◆ ACTION ITEM ◆
Produce a word-for-word copy of the data that follows, excluding images.

◆ RECORD EXTRACTS ◆
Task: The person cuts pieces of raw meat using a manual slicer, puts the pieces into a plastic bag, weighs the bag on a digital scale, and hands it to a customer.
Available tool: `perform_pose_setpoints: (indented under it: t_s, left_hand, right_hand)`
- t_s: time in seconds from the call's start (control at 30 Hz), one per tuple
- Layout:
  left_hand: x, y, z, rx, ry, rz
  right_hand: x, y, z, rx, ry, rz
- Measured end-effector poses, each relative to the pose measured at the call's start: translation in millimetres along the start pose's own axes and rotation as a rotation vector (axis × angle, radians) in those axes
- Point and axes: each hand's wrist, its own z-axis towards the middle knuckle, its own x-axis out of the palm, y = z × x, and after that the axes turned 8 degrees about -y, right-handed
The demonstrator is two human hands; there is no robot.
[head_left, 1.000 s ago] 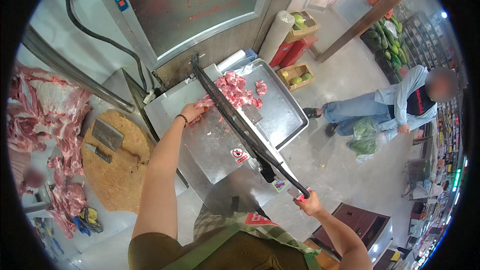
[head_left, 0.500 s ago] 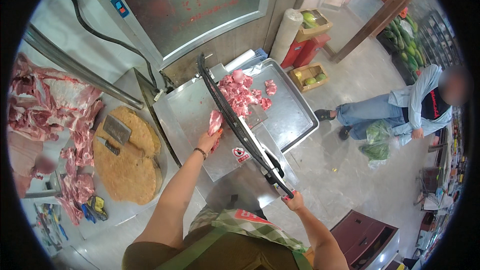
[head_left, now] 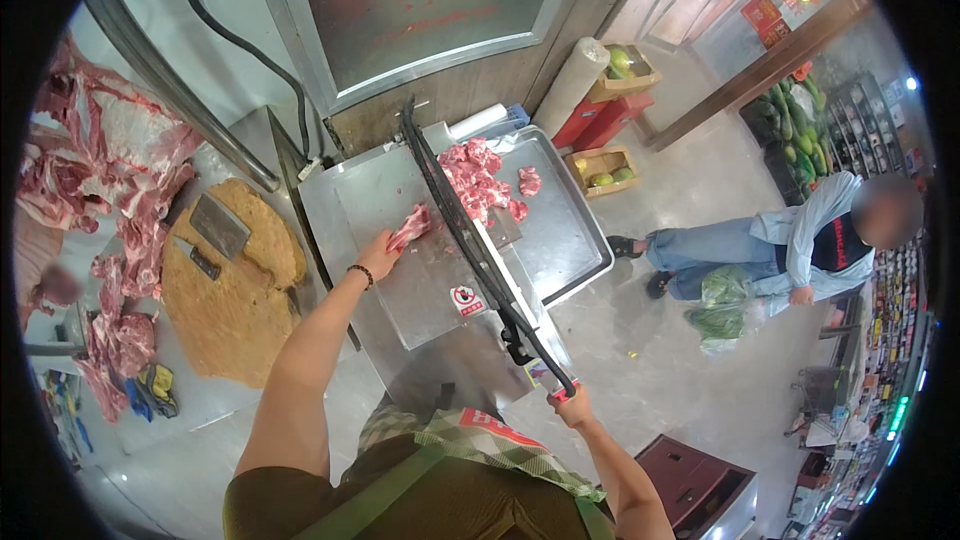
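Observation:
My left hand (head_left: 379, 253), with a beaded bracelet on its wrist, grips a chunk of raw meat (head_left: 410, 227) over the steel plate of a cutter (head_left: 355, 200). The meat lies left of the cutter's long black and silver lever (head_left: 466, 245). My right hand (head_left: 572, 407) is wrapped round the lever's near end. Beyond the lever, several cut pieces of red meat (head_left: 478, 178) are heaped at the left side of a metal tray (head_left: 560, 252). One small piece (head_left: 529, 180) lies apart in the tray. How high the lever stands I cannot tell.
At left, a round wooden chopping block (head_left: 228, 315) bears a cleaver (head_left: 219, 227) and a small knife (head_left: 203, 260). Large raw meat cuts (head_left: 130, 160) lie beyond it. A person (head_left: 760, 250) with a green-filled plastic bag stands right of the tray. Fruit boxes (head_left: 603, 172) are behind.
My left hand has shifted left and a little away from me with the meat, which now lies flatter. My right hand keeps its grip on the lever. The whole view has shifted slightly.

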Motion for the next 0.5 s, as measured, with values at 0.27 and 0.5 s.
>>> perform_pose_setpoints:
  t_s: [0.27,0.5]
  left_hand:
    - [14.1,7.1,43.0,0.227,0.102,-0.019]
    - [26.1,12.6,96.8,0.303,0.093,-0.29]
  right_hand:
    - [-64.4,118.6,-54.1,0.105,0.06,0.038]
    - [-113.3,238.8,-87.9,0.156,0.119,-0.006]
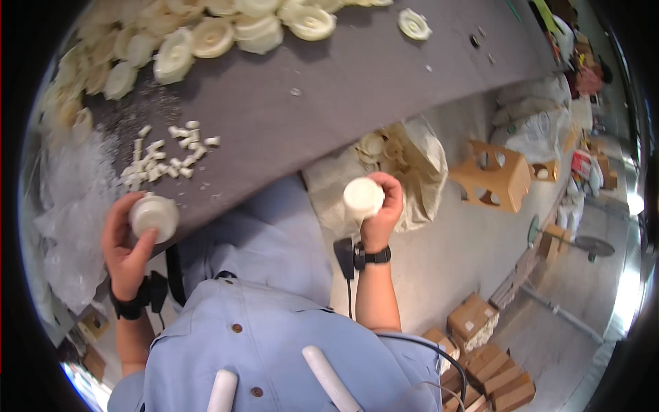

◆ ANSWER TO THIS EXERCISE ◆
Task: The person cuts pieces of raw meat using a manual slicer, puts the pieces into a plastic bag, weighs the bag on a digital scale, and hands it to a customer.
Available tool: `perform_pose_setpoints: (indented under it: t_s, left_hand, right_hand)`
- t_s: time in seconds from the call's start (control at 30 Hz), one per tuple
- Layout:
  left_hand: x, y, z, rx, ry, rz
  right_hand: x, y, z, rx, ry, rz
- Measured end-effector poses, each relative to the pose measured at the call's start: translation in millimetres along the start pose's own axes and rotation as a rotation vector (axis × angle, radians) in those axes
- Point and axes: each hand's wrist, its own z-axis towards the middle knuckle, its own x-axis out of the palm, y = z × x, and after that the axes turned 8 degrees about -y, right-handed
The demonstrator is two human hands; there is no robot.
[head_left, 1.000 s ago] 
[head_left, 0.500 s ago] 
[head_left, now] 
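Observation:
My left hand (head_left: 379, 253), with a beaded bracelet on its wrist, grips a chunk of raw meat (head_left: 410, 227) over the steel plate of a cutter (head_left: 355, 200). The meat lies left of the cutter's long black and silver lever (head_left: 466, 245). My right hand (head_left: 572, 407) is wrapped round the lever's near end. Beyond the lever, several cut pieces of red meat (head_left: 478, 178) are heaped at the left side of a metal tray (head_left: 560, 252). One small piece (head_left: 529, 180) lies apart in the tray. How high the lever stands I cannot tell.
At left, a round wooden chopping block (head_left: 228, 315) bears a cleaver (head_left: 219, 227) and a small knife (head_left: 203, 260). Large raw meat cuts (head_left: 130, 160) lie beyond it. A person (head_left: 760, 250) with a green-filled plastic bag stands right of the tray. Fruit boxes (head_left: 603, 172) are behind.
My left hand has shifted left and a little away from me with the meat, which now lies flatter. My right hand keeps its grip on the lever. The whole view has shifted slightly.
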
Motion for the next 0.5 s, as measured, with values at 0.27 and 0.5 s.
>>> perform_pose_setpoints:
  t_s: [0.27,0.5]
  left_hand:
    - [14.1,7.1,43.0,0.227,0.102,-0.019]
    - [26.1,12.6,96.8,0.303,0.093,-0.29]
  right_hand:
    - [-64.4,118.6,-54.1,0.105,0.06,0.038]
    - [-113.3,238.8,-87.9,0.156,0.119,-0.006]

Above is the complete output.